Chris Fowler: I think that scar tissue is a great teacher. And all growth is experienced. And if you've had a lot of painful, humiliating experiences, which Lance has, you should have learned something. You should have grown. And I think he has. I am loyal to old friends. I'm loyal to him in that way. That doesn't mean I don't acknowledge he made a lot of huge mistakes. And it doesn't mean that I apologize for the things that he did and the way that he treated people because he's contrite about that. As you would have heard in that conversation. He knows that it wasn't just the doping stuff, which he believes was given too much play because it's just a part of cycling. I'm sorry, but it just is. Doesn't excuse it at all. But the way that the fallout from that caused him to mistreat people that he cared about. I think he's contrite. I think he realizes that he was an ass to a lot of people. So, I think admitting that – he's not the easiest person to admit or mistake for sure, he is complicated that way. But, you know, I think he's got a lot to offer. We're still friends. I think that you can be really loyal and supportive and care about the memories you built with somebody and the things that he's achieved without forgiving everything, and without excusing mistakes that that person makes.
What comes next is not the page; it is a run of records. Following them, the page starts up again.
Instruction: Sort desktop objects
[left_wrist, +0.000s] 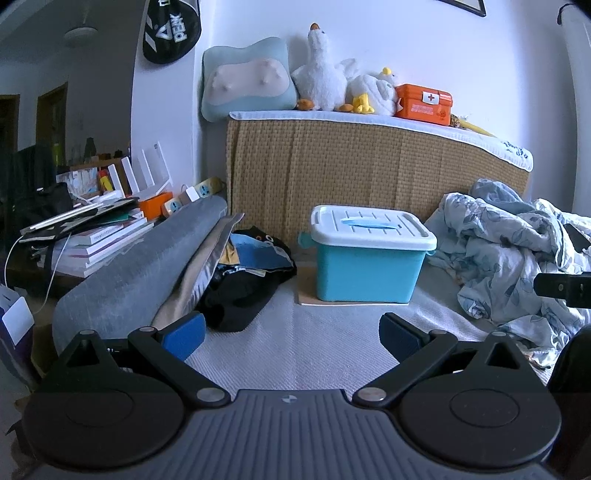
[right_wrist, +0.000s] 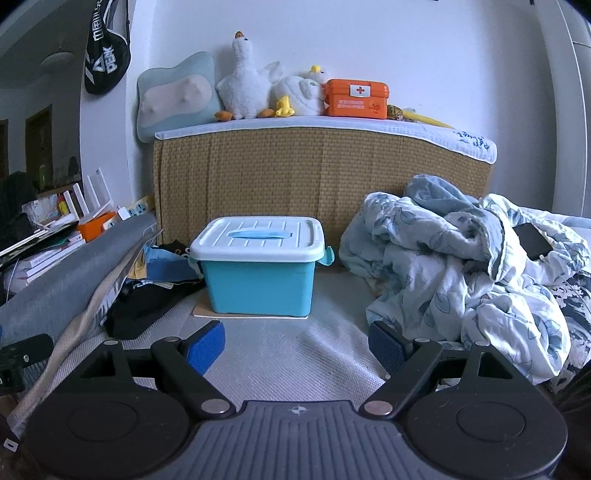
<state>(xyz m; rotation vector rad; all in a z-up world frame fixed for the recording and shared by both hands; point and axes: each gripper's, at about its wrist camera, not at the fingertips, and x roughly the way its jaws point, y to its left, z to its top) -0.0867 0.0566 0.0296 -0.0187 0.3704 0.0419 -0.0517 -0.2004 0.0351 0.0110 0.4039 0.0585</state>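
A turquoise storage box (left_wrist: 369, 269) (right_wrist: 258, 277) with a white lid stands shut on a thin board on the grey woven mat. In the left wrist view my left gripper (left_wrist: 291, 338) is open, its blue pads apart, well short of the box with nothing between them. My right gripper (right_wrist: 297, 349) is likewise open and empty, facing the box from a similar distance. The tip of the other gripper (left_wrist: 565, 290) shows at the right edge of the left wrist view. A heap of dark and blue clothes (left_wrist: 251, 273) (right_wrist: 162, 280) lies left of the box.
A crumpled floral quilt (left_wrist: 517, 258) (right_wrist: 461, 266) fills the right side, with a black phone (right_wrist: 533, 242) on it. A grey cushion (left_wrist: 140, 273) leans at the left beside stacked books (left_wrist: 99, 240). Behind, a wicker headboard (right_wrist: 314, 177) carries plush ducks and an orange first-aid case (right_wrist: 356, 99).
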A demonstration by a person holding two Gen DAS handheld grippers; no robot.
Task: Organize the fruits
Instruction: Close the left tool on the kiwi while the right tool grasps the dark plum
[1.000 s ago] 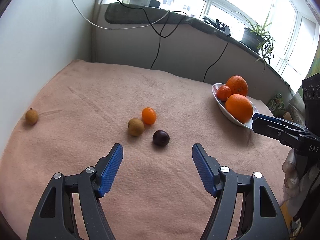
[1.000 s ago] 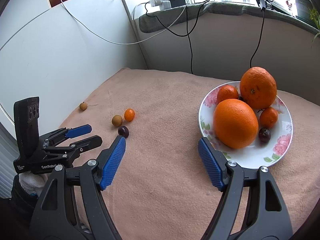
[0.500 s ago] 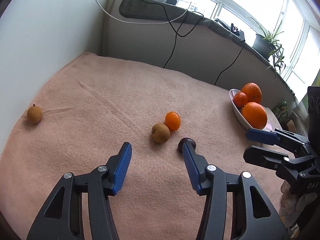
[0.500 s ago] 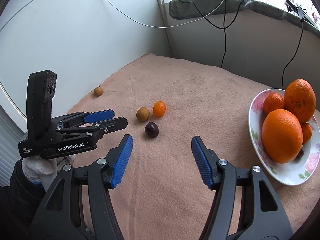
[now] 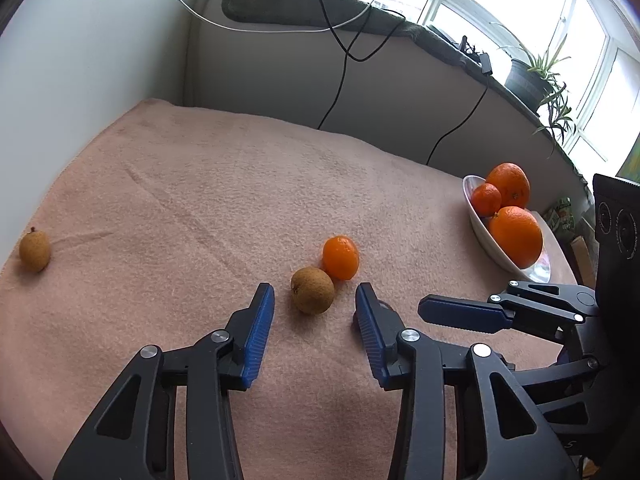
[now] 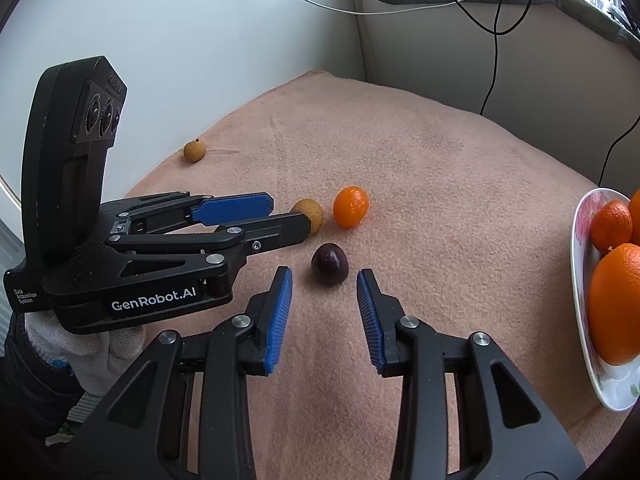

It was a really interesting thing because when you do a conversation which you have with people, you're very close to, people you know very well. Sometimes it's difficult. I knew we were going to get into the deep stuff, Lance’s background, the mistakes he made, but he dove in before I even got there. So, it gave me permission to go right into it in a way that he doesn't really do very often, and he doesn't do a lot of podcast interviews like this at all. And I was appreciative of his honesty, and he didn't make me take the awkward step of having to take off the gloves and go at him as a friend. He sort of opened it up right away. And so that's why we had that kind of conversation, and it was not one that we could have had ten or 15 years ago. It took him evolving to a certain degree with all he's been through to get to a point where we can have that kind of honest exchange.
Willy Walker: I thought one of the lines that sort of stopped me in my tracks when I heard it, Chris, was when he said, “Not to diminish the misdeeds I have lived.” And I thought that when he put it in that term that “I’ve lived,” many people say it's not to dismiss the stuff I've done or the mistakes I made or whatever else, but to put it in that term of the “the misdeeds I have lived,” I thought said, he really does own that in a very different way than how I've heard a lot of other people talk about past misdeeds.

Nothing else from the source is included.